■ **Task statement**: Go over the data below line by line, and state how many lines contain the string "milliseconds". Give the number only.

^^^^^^^^^^^^^^^^

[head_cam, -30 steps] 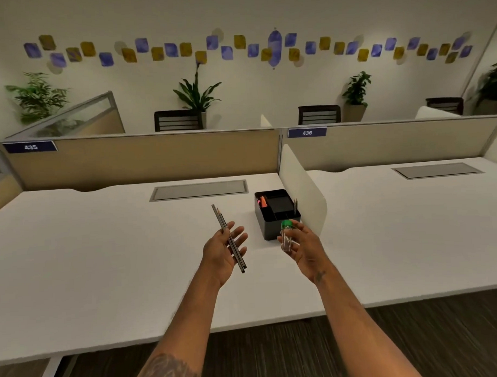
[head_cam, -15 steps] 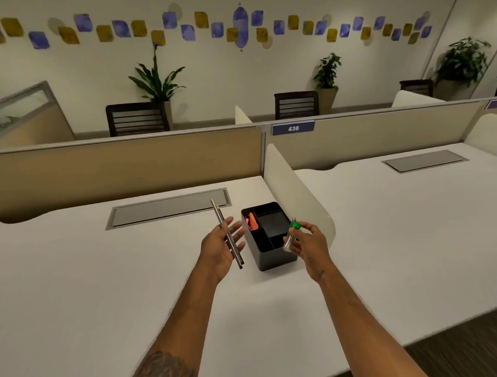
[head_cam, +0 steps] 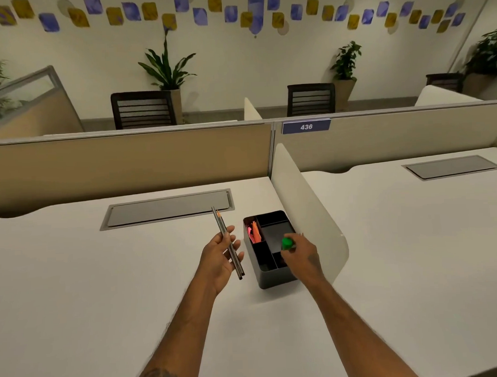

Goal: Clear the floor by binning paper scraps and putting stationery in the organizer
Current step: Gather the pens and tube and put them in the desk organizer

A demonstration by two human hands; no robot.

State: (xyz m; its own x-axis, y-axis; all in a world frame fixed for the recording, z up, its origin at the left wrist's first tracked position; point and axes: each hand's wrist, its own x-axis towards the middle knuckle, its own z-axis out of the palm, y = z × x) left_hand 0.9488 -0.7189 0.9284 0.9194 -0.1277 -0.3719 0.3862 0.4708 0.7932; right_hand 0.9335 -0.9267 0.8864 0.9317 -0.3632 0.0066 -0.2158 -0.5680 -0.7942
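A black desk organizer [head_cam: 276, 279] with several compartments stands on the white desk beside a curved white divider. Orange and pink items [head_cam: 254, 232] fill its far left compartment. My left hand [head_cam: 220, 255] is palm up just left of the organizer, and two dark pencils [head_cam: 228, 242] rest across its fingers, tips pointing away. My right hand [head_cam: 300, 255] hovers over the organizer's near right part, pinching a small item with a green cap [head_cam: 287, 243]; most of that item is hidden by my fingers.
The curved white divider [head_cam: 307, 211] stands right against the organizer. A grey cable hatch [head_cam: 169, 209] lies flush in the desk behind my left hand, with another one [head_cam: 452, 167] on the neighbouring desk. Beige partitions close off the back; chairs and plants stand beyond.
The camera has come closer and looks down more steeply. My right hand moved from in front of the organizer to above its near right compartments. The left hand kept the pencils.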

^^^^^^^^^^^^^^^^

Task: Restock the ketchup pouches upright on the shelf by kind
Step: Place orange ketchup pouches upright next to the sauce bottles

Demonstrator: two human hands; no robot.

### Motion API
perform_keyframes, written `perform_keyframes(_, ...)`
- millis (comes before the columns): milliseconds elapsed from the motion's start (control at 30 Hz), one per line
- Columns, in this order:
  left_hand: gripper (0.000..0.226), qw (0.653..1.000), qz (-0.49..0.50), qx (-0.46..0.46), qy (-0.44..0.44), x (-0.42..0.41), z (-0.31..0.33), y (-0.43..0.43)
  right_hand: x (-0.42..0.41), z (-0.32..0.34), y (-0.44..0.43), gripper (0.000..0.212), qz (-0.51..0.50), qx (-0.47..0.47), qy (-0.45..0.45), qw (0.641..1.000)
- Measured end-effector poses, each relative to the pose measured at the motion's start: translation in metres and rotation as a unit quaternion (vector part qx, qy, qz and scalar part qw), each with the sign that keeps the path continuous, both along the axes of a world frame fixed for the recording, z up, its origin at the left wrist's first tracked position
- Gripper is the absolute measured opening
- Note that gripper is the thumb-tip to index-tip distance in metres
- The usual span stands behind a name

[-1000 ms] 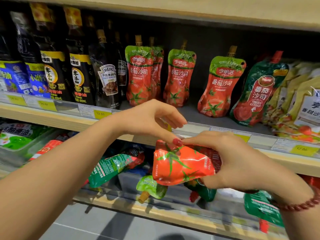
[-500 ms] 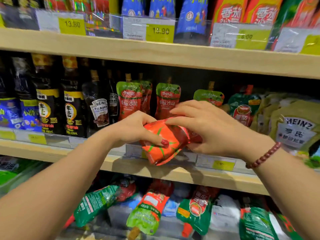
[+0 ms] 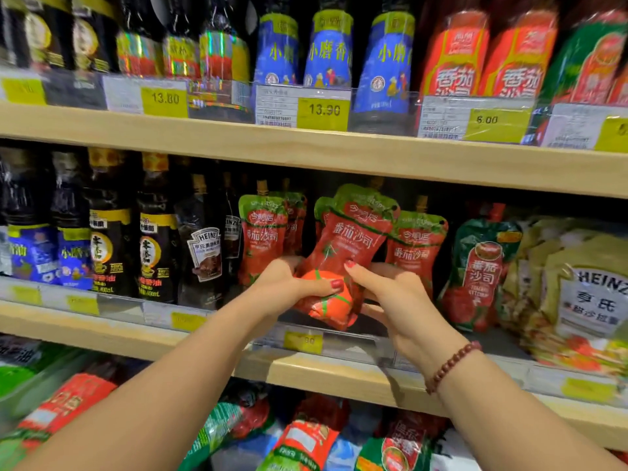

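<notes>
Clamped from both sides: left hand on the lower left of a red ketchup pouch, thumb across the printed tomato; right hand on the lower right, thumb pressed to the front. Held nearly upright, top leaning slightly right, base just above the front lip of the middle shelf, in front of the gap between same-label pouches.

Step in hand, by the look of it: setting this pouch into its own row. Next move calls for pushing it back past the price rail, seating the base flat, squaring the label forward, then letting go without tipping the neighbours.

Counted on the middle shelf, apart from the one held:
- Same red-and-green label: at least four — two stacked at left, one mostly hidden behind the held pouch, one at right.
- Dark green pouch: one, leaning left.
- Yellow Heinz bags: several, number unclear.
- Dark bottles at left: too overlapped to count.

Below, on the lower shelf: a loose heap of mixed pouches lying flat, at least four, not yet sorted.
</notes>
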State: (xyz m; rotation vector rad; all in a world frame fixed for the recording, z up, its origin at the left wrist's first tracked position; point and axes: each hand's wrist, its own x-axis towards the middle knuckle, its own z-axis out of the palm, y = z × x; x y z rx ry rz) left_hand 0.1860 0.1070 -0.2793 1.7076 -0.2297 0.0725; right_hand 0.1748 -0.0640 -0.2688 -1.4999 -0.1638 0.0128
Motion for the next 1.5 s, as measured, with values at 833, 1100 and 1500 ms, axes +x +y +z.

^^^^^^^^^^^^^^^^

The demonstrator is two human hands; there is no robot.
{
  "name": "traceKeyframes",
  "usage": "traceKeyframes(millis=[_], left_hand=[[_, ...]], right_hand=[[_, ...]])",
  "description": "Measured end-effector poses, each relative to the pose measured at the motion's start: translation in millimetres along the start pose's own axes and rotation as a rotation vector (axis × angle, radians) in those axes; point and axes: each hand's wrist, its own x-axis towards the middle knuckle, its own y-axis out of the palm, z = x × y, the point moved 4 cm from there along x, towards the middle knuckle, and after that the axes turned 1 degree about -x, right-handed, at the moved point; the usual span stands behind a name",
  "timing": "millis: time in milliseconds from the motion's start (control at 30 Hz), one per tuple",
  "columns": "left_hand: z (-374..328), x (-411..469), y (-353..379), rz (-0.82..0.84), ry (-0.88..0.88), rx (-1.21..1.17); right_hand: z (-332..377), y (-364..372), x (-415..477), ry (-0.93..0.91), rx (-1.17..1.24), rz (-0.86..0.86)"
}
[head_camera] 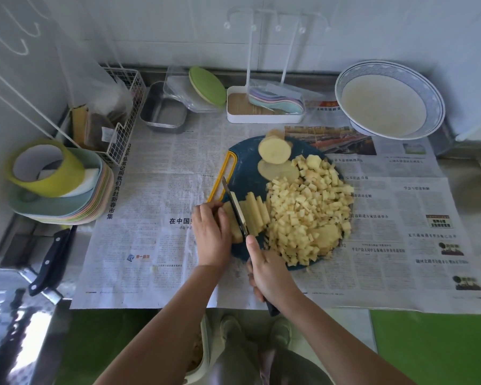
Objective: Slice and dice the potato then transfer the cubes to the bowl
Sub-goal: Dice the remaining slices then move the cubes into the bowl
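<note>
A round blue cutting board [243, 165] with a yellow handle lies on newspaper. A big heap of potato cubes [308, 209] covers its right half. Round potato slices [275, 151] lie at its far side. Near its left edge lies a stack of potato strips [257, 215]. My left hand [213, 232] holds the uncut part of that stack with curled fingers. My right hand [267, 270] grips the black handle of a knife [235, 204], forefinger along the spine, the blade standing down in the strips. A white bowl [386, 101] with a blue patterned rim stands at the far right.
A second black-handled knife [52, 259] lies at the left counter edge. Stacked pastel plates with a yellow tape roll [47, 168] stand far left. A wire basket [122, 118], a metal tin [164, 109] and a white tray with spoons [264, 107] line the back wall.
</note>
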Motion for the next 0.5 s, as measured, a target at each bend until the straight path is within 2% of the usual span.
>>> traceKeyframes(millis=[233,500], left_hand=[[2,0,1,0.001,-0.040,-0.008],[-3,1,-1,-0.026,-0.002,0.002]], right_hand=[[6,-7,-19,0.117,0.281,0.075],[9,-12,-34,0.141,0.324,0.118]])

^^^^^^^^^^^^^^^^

■ **Answer to this exercise**: 2